She's On Board | Torrance Memorial

Published on August 03, 2021

She's On Board

girl with skateboard

Written by Nancy Sokoler Steiner | Photographed by Ian Logan

In the South Bay of the 1970s, teens embraced the art of skateboarding at such places as Hermosa Beach Pier. Later, they tackled vert (vertical) skateboarding in empty swimming pools and eventually skate parks. As these skateboarders careened down the slopes, flipping and twisting in midair, one skater stood apart: Cindy Whitehead, one of the only girls.

That didn’t bother Whitehead, who wore headphones to tune out chauvinistic remarks by her male peers. What bothered her was the lack of gear, brand sponsorships and contests targeting females. At 16 years old she turned pro, touring the country, earning top ranks and becoming the first female to appear in a skateboarding magazine centerfold and two-page spread.

Skateboarding has gone in and out of popularity since that time. Meanwhile, Whitehead became a wardrobe stylist in film and television production. With recent resurgences of skateboarding, more girls began to embrace the sport than in Whitehead’s day. Yet the same gender discrepancies remained.

“There has been a huge financial disparity for guys and girls, even as they have the same expenses,” she says. “Women’s prize money was vastly less. They weren’t paid for travel expenses, and they had more difficulty finding sponsors.”

In 2013 Whitehead decided to attack the problem by starting Girl is NOT a 4 Letter Word (GN4LW), a movement and brand aimed at increasing visibility and support for female skateboarding. Collaborating with skateboard manufacturer Dwindle, she designed a skateboard for the female market. She uses the profits to support female skateboarders, events and projects.

“Helping girls today get where they want to go is what I’m most excited about,” says Whitehead, who now specializes in styling professional and Olympic athletes appearing in advertisements. “This is a real passion project.”

The GN4LW website “is the only daily website for women, girls and LGBTQIA skateboarders,” says Whitehead. She notes the sport has grown considerably for women over the past five years.

Whitehead collaborated with S1 Helmets to produce a skate helmet and created a line of Girl is NOT a 4 Letter Word apparel. She supplies a team of 10 skaters and four ambassadors with GN4LW merchandise, and they in turn promote the brand and one another. She also refers her team members and other female skaters to projects such as television and film appearances.

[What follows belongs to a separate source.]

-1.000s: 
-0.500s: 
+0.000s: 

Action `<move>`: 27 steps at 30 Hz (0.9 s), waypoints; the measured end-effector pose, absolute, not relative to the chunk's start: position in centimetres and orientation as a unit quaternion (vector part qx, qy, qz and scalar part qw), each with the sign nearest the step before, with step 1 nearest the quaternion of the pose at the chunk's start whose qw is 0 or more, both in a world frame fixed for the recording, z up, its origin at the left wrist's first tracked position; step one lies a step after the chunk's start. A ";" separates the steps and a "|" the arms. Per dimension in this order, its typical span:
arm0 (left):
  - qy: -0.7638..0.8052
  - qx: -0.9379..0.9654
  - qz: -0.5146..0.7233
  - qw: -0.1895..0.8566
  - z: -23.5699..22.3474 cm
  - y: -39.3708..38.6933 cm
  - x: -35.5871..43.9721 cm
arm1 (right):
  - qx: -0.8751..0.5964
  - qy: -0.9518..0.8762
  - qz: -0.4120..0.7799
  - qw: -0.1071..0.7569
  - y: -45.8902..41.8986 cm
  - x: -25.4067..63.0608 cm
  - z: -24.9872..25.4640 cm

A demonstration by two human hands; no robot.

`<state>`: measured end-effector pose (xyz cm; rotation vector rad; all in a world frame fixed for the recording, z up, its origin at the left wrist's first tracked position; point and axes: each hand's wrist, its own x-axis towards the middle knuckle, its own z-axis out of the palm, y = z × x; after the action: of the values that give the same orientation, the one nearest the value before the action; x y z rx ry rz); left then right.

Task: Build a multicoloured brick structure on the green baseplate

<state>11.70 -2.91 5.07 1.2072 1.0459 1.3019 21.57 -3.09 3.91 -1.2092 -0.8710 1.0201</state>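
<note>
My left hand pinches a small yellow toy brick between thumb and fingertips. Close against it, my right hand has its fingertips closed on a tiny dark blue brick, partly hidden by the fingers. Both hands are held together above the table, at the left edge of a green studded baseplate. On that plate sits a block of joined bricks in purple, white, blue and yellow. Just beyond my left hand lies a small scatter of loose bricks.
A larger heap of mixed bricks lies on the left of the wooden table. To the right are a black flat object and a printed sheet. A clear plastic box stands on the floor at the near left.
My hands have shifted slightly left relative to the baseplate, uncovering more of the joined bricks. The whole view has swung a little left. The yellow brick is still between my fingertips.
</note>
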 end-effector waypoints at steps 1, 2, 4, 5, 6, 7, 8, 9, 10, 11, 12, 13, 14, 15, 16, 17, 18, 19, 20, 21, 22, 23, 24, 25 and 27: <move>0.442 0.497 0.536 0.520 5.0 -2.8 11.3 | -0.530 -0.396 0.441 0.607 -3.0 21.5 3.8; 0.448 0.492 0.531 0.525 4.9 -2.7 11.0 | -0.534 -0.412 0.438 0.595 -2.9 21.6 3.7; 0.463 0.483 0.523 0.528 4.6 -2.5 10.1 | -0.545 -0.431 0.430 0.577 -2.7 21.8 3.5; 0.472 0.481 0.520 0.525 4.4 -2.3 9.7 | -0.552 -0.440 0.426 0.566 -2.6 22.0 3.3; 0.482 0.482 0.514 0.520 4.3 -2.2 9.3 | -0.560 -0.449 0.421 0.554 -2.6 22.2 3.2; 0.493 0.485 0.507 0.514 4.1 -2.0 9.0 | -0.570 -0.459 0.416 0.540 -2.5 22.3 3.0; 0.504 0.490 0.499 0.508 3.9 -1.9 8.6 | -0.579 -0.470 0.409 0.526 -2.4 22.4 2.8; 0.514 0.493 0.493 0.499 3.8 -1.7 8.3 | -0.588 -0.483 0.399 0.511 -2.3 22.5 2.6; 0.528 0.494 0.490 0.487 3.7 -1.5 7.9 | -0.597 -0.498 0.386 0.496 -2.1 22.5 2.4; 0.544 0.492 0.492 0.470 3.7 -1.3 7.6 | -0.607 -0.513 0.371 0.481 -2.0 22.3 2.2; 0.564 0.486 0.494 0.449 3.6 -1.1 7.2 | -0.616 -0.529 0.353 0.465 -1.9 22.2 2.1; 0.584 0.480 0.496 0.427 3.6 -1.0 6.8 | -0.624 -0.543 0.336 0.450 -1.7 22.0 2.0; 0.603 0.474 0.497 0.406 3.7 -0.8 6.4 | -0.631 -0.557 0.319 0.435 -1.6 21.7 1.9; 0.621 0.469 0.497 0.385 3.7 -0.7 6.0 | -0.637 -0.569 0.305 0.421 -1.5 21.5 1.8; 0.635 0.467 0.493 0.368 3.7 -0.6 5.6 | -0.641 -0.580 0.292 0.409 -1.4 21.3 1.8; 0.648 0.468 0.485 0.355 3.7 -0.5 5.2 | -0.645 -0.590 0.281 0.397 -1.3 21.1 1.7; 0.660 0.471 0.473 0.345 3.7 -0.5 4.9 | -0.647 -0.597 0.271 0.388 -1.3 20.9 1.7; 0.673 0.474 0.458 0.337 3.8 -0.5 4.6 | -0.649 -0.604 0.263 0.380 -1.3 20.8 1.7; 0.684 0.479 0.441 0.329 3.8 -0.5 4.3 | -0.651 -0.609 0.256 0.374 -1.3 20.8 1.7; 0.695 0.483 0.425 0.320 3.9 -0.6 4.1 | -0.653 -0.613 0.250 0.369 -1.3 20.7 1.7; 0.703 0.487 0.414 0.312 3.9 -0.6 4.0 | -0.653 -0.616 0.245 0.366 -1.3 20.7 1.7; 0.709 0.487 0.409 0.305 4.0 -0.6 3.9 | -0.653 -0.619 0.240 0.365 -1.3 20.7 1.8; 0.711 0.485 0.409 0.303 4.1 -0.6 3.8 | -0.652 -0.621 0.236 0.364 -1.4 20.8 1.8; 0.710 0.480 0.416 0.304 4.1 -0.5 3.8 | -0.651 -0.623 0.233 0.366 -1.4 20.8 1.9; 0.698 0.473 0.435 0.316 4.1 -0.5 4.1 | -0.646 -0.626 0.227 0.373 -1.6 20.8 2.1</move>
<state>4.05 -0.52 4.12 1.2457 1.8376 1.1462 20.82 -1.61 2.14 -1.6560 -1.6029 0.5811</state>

When Whitehead spoke to PULSE in May, two of her team members—15-year-old Minna Stess and 22-year-old Arianna Carmona—had just qualified for semifinals in the Olympic trials for skateboarding. Although the sport is not a competitive Olympic sport, it is an exhibition sport in this summer’s Tokyo Olympics.

Whitehead was inducted into the Skateboarding Hall of Fame in 2016 and was asked to contribute her past history to the sports collections at the Smithsonian’s National Museum of American History in Washington, DC. More of her memorabilia is on display at the Hermosa Beach Museum.

Still skating in her 50s, she asserts the sport is for all ages. “You see everyone from 5-year-olds to grandmothers. Everyone’s equal in a skate park.”